日本でも動き出した外国人労働者の受け入れ
外国人労働力の受け入れは西ヨーロッパ諸国や、米国、豪州などでは積極的だったが、日本では非常に慎重だった。それでも厚生労働省の統計によると、(中国や韓国・北朝鮮出身者などの特別永住者を含まない)外国人労働者数は2010年から20年までの間に、65万人から172万人へ2.6倍に伸びている(図2)。
20年に在留資格別にみて最も多いのは身分に基づき在留する者(55万人)で3分の1以上を占める。日本人の配偶者、永住者、定住者、インドシナ難民などが含まれる。定住者は具体的には日本人の血を引く日系人などである。
次に多いのは40万人を超える技能実習である。この資格は10年の法律改正によって設けられたもので、研修生が研修を終えた後に一定期間、技能実習の資格で働くことができるようになった。
37万人の資格外活動とは、本来、留学目的で来日した留学生などが、一定の条件(週28時間以内)のもとで働いているものである。コンビニや居酒屋などのサービス業で重要な戦力になっている身近な存在である。
36万人の専門的・技術的分野の在留資格とは就労目的で在留が認められるもので、本来的な労働者である。具体的には大卒ホワイトカラー・技術者、通訳・翻訳・料理など特別な能力を生かした職業に就くもの、そして経営・法律業務・医療・教育研究などの高度な専門職に従事するものである。

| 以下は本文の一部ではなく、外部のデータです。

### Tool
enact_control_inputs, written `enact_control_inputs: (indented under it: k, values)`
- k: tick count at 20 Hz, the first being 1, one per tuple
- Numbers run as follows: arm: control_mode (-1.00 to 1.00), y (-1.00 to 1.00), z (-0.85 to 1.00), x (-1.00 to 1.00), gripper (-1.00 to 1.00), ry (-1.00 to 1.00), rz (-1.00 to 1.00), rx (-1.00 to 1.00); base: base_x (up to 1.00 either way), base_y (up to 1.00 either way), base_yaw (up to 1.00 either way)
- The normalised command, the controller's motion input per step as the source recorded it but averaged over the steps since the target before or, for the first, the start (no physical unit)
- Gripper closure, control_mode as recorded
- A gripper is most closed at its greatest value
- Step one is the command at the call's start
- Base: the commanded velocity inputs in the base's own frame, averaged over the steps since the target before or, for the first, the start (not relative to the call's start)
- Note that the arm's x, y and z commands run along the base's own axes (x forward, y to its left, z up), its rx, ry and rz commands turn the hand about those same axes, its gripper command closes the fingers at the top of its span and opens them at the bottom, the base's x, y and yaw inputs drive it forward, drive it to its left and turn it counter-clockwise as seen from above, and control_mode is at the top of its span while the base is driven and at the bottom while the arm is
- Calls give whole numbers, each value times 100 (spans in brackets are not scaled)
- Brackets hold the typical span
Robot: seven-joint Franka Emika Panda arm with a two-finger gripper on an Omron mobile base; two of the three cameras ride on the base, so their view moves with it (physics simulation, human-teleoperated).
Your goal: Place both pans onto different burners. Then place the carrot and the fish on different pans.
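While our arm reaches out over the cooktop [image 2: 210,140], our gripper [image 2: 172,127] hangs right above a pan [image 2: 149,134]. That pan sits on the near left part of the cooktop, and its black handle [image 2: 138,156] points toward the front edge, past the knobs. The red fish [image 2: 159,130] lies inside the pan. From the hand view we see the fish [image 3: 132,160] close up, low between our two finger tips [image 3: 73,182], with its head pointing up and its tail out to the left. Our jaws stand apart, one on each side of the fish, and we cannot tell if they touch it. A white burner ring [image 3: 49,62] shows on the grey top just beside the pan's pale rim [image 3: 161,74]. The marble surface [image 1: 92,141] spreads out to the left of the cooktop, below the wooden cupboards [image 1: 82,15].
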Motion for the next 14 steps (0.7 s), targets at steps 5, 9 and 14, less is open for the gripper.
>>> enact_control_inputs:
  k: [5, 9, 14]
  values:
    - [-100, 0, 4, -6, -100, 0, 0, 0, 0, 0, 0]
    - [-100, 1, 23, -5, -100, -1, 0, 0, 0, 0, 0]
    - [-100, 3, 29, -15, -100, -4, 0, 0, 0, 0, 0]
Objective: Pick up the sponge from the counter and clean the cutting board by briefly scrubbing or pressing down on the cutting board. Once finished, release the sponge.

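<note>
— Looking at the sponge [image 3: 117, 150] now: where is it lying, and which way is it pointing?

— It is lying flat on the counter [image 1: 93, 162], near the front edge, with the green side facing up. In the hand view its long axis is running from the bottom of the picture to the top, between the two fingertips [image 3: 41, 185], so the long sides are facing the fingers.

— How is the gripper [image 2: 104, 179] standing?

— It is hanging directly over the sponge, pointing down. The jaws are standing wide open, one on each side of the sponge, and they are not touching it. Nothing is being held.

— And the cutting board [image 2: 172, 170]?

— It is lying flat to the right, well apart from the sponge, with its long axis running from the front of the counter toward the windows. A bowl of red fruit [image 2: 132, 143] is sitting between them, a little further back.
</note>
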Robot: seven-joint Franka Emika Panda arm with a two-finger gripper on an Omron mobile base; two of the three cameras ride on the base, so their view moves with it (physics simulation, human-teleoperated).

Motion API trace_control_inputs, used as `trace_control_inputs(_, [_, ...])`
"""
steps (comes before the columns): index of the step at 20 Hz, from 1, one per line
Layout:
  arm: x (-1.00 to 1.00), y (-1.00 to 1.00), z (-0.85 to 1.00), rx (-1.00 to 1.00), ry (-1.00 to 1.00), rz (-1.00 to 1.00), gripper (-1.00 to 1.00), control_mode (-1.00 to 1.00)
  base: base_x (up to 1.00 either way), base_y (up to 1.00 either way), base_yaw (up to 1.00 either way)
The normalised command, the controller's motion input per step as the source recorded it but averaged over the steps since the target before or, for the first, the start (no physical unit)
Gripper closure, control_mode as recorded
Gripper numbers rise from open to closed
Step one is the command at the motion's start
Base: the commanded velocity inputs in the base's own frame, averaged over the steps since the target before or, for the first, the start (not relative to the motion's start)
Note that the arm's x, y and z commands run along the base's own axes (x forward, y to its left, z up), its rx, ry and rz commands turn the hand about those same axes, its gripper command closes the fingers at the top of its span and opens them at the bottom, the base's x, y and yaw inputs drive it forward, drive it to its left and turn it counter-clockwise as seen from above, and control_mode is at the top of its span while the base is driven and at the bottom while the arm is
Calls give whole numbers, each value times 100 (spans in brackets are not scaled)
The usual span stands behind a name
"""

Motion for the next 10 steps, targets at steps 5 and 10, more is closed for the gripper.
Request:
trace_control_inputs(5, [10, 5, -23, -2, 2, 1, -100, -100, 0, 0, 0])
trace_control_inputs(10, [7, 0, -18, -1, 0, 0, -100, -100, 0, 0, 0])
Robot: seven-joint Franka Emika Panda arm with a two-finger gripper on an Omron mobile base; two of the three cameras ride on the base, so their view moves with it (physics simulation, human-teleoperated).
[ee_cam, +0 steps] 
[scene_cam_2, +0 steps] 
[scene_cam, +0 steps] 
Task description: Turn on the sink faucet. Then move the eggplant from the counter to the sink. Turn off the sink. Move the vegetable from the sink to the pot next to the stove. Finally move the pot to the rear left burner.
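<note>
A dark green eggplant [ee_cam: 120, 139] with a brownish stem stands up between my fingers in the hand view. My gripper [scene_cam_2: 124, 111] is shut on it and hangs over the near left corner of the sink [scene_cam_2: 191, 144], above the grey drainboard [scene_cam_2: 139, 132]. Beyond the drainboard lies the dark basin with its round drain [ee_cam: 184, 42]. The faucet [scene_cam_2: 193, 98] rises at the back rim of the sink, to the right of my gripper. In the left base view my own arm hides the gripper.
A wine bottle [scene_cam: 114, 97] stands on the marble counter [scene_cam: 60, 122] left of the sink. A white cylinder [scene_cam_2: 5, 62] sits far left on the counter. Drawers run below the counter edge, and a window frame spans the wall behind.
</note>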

現行の特定活動の資格はワーキングホリデー、インターンシップ、経済連携協定(EPA)による看護・介護研修生など多種多様な内容となっている。20年には5万人に満たないが、今後拡大する可能性がある。
それでも割れる受け入れへの賛否
17年に発表された日本の将来人口推計によれば、50年の生産年齢人口は5275万人、20年から3割も減少するとされている。そこで政府は国外からの労働力導入を促すために、19年に「特定技能」という在留資格を導入した。介護、農業、ビル清掃など14業種(特定技能1号)は5年、より熟練した技能が求められる建設業、造船舶用工業(同2号)は何度も更新が可能で、在留期間に上限はない。また家族の帯同も認められている。
日本経済新聞は、21年11月18日の紙面にて、出入国在留管理庁が2022年に特定技能2号の職種を拡大する方向で調整していることを伝えて、これを歓迎している。特定技能1号の全ての業種を2号に転換して、外国人が実質的に無期限に就労できるようにしようとしているのだ。
この改正には別の評価もある。産経新聞の「外国人労働者、在留緩和へ 移民流入懸念、自民内に反発」(21年11月29日)は、論調としてはむしろ警戒気味である。与党内の意見として、移民流入が地域社会にとって大きな負担になり、あるいは社会の分断を促す懸念があることを伝える。また低賃金の外国人労働力の増加は、日本人労働者の賃金水準を抑える可能性があると指摘する。